- **Task**: Copy each line in the data below that contains the word "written".

- **Stored items from a collection**:
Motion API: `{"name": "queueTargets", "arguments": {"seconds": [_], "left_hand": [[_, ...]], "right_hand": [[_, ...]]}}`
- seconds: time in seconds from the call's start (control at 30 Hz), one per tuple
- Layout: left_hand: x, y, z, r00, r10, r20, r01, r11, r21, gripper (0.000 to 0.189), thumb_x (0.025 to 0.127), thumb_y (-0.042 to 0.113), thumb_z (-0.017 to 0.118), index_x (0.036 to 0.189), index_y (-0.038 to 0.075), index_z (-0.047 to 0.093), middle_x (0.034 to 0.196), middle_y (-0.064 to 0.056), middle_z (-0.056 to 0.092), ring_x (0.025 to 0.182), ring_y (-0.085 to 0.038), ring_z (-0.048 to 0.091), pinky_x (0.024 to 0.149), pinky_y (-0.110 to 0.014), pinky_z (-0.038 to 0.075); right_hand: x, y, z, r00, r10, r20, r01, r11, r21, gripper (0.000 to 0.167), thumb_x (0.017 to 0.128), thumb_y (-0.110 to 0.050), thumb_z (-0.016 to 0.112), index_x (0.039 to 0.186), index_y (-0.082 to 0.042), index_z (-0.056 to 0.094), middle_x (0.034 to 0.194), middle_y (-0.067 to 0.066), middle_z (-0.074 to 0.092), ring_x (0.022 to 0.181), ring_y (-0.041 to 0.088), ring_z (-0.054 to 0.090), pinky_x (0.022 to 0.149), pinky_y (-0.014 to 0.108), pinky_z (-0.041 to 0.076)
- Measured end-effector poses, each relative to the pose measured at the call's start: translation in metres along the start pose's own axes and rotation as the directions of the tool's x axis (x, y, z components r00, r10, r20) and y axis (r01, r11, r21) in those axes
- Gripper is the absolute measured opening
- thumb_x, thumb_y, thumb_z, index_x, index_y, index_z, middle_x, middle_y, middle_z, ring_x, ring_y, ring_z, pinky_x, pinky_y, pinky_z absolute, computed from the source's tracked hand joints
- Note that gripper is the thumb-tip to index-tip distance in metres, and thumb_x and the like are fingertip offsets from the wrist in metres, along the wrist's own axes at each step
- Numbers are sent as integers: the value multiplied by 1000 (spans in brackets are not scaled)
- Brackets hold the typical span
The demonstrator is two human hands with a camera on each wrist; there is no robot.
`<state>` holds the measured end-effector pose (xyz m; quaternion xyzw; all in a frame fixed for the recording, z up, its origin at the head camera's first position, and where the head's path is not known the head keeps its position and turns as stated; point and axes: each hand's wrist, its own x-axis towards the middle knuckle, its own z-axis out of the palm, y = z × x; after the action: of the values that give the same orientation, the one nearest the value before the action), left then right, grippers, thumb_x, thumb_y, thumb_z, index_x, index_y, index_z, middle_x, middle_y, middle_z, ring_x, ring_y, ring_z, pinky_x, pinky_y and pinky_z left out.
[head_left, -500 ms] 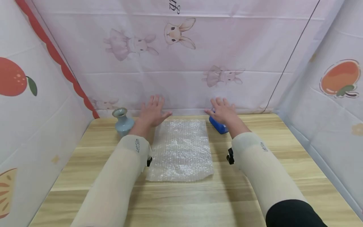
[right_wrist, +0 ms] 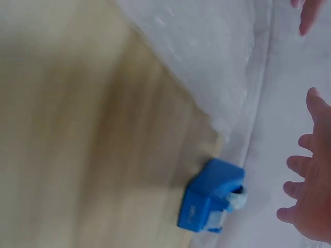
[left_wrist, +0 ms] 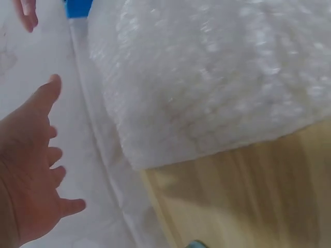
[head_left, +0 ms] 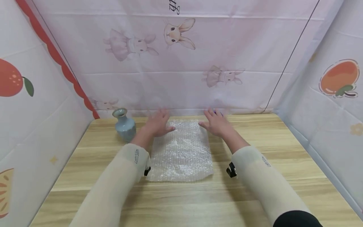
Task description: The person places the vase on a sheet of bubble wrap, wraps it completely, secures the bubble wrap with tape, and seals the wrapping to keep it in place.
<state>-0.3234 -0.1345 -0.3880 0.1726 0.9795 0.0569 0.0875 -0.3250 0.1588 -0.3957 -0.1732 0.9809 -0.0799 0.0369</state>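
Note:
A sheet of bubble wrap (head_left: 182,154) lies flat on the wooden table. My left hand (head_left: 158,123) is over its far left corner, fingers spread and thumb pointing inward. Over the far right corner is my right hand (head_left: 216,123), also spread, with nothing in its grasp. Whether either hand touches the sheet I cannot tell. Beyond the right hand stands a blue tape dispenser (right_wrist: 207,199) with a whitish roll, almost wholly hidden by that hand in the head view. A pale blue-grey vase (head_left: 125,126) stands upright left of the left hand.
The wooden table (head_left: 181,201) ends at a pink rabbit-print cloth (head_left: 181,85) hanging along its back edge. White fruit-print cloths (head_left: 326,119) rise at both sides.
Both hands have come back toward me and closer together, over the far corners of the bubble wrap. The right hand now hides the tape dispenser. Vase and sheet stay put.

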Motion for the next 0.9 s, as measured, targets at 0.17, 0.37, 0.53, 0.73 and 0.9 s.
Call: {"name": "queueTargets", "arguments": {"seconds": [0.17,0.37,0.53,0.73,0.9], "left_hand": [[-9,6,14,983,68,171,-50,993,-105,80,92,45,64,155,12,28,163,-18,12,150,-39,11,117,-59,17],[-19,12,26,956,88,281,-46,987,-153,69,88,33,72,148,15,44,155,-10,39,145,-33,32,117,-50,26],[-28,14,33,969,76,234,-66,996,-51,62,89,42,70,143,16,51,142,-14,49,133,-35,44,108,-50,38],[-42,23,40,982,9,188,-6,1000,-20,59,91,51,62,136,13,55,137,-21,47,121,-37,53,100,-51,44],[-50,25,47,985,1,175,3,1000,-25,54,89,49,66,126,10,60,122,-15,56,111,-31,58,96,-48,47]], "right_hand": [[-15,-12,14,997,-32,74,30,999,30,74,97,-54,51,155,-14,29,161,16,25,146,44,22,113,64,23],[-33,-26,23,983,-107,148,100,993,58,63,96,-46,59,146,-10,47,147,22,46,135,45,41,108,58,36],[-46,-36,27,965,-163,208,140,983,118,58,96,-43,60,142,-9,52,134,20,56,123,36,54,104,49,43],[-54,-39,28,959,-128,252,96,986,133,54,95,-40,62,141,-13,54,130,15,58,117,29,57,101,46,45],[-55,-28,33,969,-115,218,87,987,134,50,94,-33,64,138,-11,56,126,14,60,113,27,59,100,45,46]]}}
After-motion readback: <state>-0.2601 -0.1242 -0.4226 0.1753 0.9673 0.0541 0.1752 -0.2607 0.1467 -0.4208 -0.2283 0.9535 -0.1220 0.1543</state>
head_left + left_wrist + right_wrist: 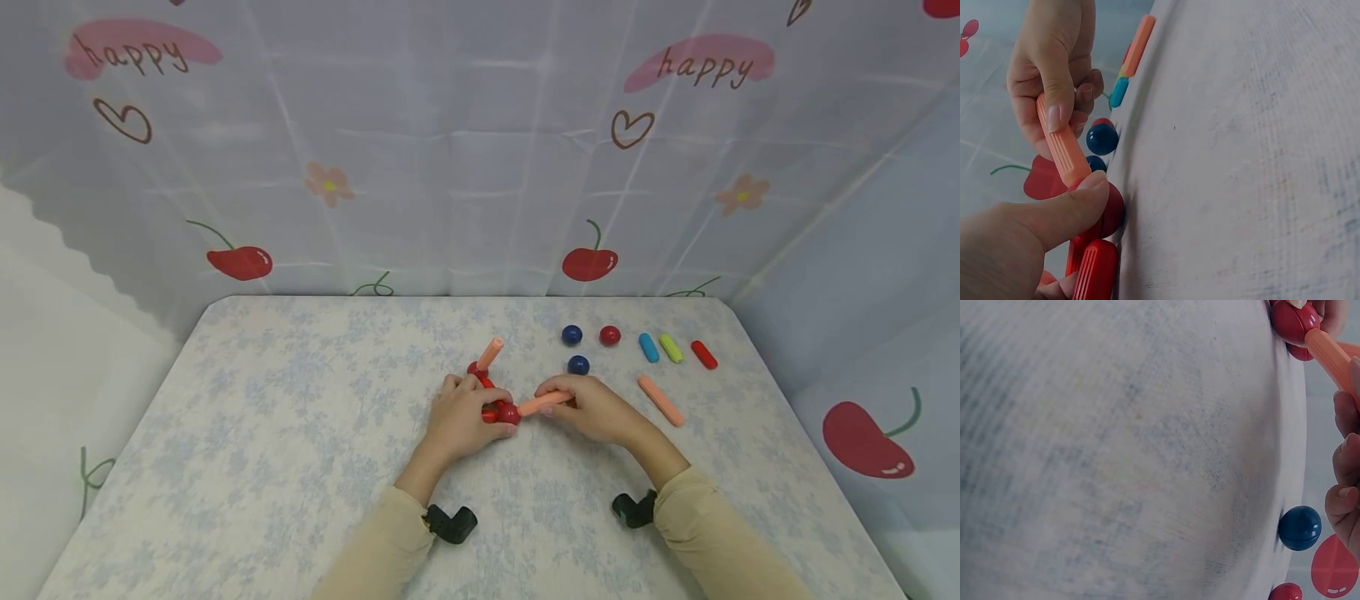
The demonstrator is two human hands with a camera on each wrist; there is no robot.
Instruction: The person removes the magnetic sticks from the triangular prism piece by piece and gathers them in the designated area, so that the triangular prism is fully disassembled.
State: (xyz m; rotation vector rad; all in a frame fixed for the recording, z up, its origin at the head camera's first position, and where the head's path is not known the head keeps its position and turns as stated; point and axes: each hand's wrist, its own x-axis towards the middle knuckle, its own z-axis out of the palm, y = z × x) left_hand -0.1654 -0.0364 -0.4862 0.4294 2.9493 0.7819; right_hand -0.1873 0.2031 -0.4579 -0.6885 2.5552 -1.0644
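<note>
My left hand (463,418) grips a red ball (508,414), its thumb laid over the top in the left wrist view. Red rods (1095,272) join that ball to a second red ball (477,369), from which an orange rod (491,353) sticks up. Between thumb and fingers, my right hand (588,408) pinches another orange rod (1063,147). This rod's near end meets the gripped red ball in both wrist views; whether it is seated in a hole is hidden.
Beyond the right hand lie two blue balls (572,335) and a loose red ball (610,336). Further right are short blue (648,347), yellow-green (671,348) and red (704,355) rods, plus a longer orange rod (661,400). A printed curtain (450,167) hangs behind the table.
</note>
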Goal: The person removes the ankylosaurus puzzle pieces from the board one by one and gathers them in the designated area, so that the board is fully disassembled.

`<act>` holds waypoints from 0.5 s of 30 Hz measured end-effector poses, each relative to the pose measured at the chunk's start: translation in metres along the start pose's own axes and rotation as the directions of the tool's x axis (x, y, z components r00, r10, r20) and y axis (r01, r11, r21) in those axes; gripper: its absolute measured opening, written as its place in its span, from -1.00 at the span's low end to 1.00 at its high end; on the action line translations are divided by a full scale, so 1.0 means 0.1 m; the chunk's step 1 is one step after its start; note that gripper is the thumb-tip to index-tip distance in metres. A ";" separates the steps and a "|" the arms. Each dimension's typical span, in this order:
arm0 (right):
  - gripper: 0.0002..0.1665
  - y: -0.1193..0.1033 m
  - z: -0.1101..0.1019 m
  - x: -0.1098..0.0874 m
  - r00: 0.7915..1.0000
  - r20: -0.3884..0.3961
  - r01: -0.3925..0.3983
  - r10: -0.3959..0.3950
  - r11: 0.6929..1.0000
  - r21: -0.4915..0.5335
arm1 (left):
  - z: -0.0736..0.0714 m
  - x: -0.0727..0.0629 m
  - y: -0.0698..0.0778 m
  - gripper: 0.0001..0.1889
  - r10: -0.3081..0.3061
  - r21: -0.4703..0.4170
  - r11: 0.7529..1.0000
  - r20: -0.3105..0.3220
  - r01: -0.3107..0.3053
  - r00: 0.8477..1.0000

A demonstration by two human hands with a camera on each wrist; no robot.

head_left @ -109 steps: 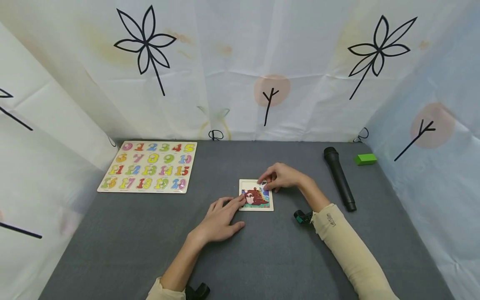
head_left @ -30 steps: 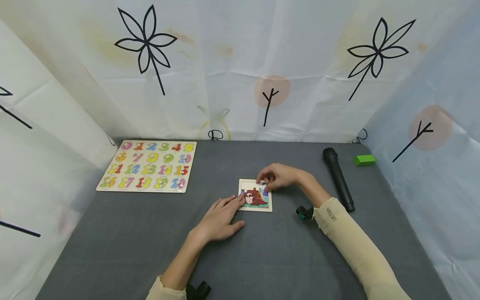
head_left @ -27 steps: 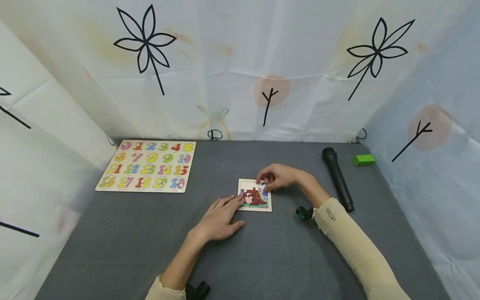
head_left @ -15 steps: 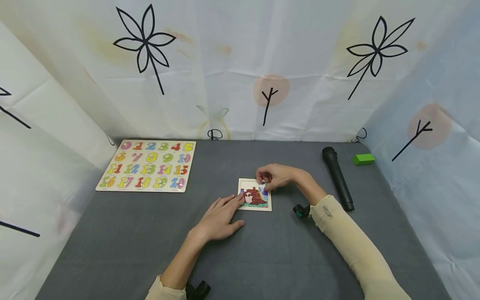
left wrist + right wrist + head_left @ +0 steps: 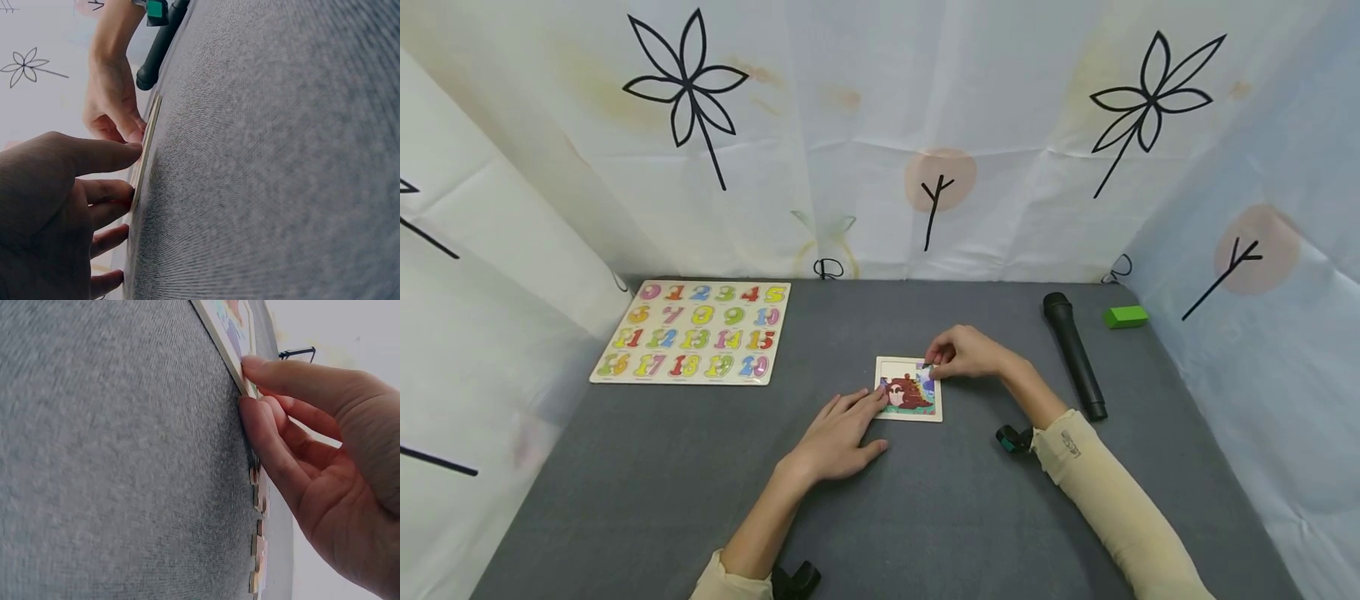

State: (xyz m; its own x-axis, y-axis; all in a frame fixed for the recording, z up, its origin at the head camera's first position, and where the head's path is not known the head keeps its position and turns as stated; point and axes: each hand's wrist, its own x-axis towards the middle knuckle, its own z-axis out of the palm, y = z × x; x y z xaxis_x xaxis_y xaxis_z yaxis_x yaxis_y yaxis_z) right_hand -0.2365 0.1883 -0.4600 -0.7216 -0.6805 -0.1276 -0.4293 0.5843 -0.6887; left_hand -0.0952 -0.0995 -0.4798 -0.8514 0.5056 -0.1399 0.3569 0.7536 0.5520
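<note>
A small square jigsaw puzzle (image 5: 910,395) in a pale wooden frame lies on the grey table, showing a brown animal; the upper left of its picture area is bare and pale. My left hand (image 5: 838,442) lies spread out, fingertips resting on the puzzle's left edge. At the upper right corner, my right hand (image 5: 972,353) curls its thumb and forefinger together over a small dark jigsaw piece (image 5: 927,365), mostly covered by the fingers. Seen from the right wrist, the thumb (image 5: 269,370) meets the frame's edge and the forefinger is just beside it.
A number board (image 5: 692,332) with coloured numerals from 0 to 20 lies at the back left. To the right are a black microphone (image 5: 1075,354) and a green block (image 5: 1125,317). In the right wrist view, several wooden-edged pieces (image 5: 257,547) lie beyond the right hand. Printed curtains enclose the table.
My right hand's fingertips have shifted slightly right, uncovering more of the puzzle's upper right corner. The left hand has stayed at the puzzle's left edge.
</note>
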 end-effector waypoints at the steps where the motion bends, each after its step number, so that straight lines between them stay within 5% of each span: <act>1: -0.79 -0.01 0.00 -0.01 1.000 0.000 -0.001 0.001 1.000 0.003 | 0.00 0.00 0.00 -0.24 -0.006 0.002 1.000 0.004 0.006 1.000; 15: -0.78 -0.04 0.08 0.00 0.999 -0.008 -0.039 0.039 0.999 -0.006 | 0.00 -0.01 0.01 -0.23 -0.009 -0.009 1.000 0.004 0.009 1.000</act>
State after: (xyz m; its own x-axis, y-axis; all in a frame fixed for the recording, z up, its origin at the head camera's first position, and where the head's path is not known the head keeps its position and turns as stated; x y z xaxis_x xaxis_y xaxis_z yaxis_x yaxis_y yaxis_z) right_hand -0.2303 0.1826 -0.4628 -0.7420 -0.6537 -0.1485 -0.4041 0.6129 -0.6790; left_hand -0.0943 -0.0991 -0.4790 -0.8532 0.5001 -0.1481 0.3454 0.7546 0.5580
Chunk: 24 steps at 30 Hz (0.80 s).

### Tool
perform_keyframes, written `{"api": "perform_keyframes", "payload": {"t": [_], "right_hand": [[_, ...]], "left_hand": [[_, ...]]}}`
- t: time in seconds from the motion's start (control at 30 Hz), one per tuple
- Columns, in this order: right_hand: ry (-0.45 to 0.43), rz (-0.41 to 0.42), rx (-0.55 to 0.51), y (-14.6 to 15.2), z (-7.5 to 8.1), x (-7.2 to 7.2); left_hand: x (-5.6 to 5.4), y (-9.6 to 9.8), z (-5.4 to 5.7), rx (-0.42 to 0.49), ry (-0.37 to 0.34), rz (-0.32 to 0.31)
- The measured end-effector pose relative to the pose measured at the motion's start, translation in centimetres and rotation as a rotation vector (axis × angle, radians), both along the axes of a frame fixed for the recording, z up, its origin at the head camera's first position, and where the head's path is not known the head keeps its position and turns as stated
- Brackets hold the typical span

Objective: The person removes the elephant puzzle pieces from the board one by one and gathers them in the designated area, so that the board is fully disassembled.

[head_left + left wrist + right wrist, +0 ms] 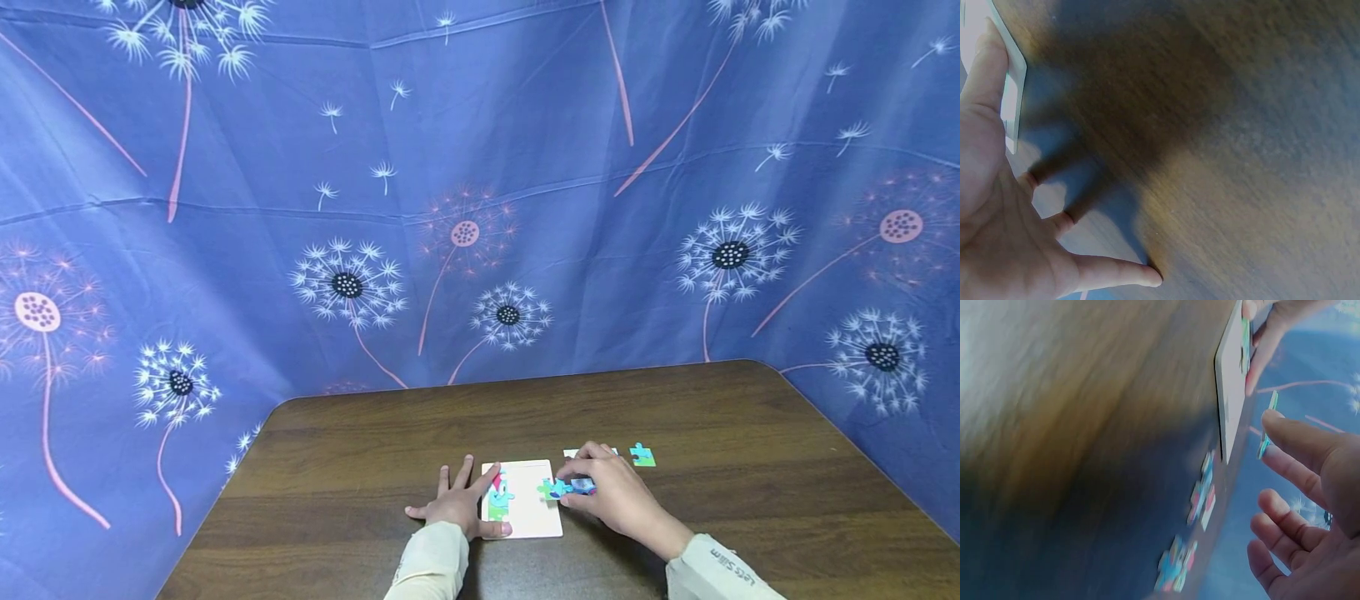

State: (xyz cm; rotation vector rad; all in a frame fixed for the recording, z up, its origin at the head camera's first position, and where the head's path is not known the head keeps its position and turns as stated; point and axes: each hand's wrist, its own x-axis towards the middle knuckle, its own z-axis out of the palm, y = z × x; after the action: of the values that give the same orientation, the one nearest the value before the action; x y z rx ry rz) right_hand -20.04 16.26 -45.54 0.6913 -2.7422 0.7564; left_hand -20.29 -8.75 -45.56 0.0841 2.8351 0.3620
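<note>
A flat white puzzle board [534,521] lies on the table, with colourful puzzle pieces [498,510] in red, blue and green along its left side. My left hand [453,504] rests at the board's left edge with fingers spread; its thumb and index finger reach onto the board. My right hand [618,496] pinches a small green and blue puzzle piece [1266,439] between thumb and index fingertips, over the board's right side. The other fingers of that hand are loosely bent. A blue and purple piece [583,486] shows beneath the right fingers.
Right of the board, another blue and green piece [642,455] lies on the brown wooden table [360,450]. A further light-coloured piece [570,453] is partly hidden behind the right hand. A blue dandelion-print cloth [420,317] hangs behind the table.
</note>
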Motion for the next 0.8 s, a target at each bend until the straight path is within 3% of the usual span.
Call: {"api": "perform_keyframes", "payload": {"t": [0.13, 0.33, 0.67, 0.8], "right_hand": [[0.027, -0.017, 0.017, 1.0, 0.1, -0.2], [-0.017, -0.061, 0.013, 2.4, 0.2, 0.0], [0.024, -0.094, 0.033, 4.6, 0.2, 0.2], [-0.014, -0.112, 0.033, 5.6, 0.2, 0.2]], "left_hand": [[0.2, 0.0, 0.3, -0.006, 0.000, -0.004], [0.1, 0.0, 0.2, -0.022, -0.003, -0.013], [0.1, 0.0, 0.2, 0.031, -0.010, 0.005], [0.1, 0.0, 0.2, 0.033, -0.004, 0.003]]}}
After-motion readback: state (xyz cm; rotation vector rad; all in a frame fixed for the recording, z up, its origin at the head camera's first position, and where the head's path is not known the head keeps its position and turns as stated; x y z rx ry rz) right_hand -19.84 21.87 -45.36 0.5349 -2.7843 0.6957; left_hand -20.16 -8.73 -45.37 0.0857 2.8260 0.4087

- **Result for this task**:
`<act>` holds waypoints from 0.5 s of 30 Hz measured end-effector poses, each relative to the pose measured at the chunk's start: translation in metres along the start pose's own axes and rotation as the directions of the tool's x axis (x, y, z components r00, r10, r20) and y axis (r01, r11, r21) in those axes; gripper: its absolute measured opening, written as its place in its span, from -1.00 at the span's low end to 1.00 at its high end; on the action line translations are divided by a full scale, so 1.0 means 0.1 m; the chunk's step 1 is one step after its start; note that gripper is the thumb-tip to index-tip distance in metres. A ";" separates the steps and a "|" the arms. Each dimension's typical span, in this order:
perform_keyframes, written `{"api": "perform_keyframes", "payload": {"t": [_], "right_hand": [[_, ...]], "left_hand": [[_, ...]]}}`

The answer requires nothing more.